Letting an employee go in Southeast Asia is rarely as simple as handing over a termination letter. Across Indonesia, Thailand, Vietnam, Malaysia, Singapore, and the Philippines, employment contract termination is governed by detailed statutory frameworks that impose notice periods, mandatory severance, and procedural requirements on employers. Get it wrong, and the cost in back-pay, penalties, and legal exposure can far exceed what you saved by moving quickly. The short answer: every employer operating in this region needs a jurisdiction-specific employment termination checklist before initiating any dismissal.
TL;DR
- Termination rules vary significantly by country. What is lawful in Singapore may be illegal in Indonesia without additional steps.

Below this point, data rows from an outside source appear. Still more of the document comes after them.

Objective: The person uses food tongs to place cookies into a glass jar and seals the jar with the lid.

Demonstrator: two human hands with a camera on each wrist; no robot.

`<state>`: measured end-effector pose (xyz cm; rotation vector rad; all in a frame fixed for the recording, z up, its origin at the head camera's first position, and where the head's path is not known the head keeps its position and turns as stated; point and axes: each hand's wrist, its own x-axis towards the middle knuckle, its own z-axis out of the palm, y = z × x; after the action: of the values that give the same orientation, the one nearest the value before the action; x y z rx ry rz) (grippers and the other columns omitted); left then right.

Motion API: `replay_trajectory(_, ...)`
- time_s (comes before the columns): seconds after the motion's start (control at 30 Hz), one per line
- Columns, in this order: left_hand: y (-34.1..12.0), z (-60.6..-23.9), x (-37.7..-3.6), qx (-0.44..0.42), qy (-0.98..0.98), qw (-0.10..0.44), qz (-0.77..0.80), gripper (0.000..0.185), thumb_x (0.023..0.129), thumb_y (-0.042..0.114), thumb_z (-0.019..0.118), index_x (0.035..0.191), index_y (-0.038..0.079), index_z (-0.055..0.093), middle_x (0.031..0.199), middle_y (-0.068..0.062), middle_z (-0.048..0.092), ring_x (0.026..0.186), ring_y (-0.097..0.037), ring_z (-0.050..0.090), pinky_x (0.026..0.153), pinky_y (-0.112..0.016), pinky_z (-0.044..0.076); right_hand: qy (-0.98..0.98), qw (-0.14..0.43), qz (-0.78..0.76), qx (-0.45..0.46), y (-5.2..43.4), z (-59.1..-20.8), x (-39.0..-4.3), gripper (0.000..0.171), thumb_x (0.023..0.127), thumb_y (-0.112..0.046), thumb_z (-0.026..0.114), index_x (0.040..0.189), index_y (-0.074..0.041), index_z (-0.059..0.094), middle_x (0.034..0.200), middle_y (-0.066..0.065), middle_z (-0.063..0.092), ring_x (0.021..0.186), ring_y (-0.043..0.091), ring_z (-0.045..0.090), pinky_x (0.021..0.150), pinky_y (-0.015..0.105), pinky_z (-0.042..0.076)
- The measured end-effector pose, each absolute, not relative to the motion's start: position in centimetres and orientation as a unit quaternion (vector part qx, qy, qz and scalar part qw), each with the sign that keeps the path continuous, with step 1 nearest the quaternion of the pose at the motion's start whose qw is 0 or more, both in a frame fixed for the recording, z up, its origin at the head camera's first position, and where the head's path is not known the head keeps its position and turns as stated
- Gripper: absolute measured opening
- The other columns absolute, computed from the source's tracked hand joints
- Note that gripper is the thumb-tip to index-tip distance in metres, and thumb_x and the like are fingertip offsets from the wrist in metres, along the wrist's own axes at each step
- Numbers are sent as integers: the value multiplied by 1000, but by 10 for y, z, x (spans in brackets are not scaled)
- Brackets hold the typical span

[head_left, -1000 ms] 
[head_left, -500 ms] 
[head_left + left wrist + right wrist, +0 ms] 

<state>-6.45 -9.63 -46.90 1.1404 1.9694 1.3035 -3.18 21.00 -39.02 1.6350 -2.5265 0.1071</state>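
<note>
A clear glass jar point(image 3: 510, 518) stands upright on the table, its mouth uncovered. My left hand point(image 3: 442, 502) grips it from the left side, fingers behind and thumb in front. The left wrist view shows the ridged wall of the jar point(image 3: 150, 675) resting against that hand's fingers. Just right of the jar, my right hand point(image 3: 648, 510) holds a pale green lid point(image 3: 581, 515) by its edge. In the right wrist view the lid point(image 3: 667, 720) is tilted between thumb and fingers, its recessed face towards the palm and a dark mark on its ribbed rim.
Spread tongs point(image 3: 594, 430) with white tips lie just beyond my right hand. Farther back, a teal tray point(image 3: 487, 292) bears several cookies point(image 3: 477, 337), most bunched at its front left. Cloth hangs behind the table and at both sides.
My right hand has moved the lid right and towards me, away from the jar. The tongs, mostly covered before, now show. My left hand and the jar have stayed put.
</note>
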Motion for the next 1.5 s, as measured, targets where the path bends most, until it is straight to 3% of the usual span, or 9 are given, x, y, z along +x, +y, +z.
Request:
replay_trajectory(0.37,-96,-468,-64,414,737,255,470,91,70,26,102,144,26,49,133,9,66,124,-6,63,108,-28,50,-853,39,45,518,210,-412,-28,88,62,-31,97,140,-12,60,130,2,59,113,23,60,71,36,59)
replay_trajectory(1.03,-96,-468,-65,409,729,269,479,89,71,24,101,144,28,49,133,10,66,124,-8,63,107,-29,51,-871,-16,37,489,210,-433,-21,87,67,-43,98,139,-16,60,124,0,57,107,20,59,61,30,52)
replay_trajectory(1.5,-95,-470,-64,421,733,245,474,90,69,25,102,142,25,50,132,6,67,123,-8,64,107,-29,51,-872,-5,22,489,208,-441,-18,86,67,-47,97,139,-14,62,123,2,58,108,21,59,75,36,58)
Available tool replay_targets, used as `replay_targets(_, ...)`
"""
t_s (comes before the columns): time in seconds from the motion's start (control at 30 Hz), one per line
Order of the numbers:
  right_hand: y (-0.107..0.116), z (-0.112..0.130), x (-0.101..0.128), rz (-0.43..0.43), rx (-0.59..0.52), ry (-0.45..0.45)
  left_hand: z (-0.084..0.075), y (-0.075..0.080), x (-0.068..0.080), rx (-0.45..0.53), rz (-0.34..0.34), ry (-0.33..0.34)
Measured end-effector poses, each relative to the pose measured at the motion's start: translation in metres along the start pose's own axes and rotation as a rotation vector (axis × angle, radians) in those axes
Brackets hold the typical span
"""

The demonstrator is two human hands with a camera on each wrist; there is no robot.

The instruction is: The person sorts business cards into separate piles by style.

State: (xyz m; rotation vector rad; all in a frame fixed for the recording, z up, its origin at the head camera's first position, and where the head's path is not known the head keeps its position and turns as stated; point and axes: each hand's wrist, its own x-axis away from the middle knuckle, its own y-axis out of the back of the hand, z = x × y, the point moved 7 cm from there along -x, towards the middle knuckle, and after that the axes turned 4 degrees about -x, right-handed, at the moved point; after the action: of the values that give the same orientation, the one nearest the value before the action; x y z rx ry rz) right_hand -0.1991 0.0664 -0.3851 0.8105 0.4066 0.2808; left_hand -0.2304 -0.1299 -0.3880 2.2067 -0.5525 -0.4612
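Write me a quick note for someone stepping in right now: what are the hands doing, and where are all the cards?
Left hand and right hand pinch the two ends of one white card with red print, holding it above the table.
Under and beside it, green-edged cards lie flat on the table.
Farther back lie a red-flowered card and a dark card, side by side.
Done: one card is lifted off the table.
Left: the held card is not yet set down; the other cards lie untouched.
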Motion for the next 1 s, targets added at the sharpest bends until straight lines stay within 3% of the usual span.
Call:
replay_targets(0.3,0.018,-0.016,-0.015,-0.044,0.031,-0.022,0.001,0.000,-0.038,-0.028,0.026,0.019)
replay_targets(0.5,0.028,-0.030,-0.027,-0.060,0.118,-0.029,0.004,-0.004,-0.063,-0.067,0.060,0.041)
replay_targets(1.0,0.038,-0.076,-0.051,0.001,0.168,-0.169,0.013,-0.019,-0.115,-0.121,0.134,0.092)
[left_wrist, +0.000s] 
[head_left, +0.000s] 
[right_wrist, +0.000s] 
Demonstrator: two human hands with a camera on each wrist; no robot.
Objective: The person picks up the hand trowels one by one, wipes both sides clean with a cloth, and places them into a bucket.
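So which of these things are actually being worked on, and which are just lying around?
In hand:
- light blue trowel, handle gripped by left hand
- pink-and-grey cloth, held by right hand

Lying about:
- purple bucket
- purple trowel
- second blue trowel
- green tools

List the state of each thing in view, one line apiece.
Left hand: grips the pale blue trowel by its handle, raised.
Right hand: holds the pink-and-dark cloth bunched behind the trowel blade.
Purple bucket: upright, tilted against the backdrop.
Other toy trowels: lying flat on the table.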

- Most Southeast Asian countries require valid legal grounds for dismissal, advance notice, and mandatory severance pay.
- Procedural compliance matters as much as substantive grounds. A valid reason, executed the wrong way, can still expose you to liability.
- Summary dismissal without notice is only permitted in narrow misconduct circumstances and varies by jurisdiction.
- A structured employment termination checklist is your most practical tool for reducing legal and financial risk.
About the Author: High Five is a hiring platform with deep specialisation across Southeast Asian labour markets, working with founders and operators at fast-growing companies hiring in Indonesia, Vietnam, Malaysia, the Philippines, and Singapore. Its content on compliance, EOR, and employment law is built from direct regional experience, not generalist research.
Why Is Employment Termination So Legally Complex in Southeast Asia?
Southeast Asia is not a single labour market. It is a collection of distinct legal systems, many of which are heavily employee-protective by design. Unlike common law countries that lean toward “at-will” employment, most ASEAN nations embed employee protections directly into statute, meaning employer obligations are not negotiable through contract [hrmasia.com].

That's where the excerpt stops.